Your assignment: Each line of the entries below that holds "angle" is needed, copied in full.

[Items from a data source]
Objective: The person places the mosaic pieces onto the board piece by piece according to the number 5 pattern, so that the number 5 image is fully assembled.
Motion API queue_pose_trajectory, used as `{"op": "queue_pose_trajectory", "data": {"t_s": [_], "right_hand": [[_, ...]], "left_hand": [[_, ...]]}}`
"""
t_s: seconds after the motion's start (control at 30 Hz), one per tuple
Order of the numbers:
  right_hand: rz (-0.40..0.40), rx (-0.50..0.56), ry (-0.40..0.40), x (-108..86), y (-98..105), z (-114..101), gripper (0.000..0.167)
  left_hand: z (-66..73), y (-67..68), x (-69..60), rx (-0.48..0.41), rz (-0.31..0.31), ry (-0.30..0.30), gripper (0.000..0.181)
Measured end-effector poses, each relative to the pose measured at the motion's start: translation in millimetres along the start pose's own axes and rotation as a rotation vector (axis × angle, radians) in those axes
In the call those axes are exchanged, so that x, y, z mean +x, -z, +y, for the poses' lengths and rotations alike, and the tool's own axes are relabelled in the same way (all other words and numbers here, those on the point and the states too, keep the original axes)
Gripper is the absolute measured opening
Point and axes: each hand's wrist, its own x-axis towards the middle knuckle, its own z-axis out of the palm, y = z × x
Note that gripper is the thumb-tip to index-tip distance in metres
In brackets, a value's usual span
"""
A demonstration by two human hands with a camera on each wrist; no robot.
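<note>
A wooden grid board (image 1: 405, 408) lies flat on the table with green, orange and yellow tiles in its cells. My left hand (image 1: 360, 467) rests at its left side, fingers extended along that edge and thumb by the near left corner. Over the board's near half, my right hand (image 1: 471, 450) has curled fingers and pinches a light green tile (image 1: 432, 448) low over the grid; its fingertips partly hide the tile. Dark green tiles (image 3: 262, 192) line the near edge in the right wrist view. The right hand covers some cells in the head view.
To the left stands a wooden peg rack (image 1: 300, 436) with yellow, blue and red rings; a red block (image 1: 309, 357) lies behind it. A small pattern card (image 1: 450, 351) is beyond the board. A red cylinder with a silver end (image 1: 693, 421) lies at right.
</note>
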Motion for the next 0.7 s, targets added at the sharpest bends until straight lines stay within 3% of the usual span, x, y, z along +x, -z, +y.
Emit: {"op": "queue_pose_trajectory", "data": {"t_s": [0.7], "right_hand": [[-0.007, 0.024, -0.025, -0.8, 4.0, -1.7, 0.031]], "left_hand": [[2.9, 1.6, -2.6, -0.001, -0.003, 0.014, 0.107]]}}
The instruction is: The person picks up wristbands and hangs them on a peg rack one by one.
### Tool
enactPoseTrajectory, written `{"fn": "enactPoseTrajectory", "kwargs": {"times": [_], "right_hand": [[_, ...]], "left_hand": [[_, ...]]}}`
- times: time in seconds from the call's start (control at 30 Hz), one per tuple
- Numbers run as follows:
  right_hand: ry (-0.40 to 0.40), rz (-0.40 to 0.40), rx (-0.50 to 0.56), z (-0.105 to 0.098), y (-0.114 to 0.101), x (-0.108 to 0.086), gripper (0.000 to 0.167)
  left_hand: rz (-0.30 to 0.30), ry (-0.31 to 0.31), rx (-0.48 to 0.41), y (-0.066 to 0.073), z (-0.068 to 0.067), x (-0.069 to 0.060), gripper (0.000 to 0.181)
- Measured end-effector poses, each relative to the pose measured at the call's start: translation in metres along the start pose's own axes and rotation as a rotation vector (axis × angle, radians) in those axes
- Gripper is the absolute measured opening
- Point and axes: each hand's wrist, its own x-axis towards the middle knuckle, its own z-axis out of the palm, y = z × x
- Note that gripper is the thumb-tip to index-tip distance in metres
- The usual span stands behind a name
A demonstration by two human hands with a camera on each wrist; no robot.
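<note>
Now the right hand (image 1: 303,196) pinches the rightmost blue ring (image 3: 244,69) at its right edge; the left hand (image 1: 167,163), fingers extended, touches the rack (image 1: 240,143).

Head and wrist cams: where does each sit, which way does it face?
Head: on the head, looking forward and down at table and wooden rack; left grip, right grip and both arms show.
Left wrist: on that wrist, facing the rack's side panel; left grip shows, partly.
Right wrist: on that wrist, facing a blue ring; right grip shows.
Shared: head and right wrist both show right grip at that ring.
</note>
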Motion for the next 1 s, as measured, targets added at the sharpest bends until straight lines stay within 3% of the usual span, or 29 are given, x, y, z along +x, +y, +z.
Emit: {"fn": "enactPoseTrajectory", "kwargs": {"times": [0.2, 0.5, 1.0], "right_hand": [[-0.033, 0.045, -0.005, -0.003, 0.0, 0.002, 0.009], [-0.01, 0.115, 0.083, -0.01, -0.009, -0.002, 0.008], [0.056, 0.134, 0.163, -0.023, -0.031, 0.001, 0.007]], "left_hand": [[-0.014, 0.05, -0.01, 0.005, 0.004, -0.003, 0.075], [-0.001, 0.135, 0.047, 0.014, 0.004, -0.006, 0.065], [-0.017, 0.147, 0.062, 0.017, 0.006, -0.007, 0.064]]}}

Task result:
Measured end-effector poses, each relative to the pose measured at the motion's start: translation in millimetres along the start pose's own axes and rotation as a rotation vector (axis × angle, radians) in those axes
- Measured end-effector poses, each relative to the pose measured at the call's start: translation in metres along the start pose's own axes and rotation as a rotation vector (axis × angle, radians) in those axes

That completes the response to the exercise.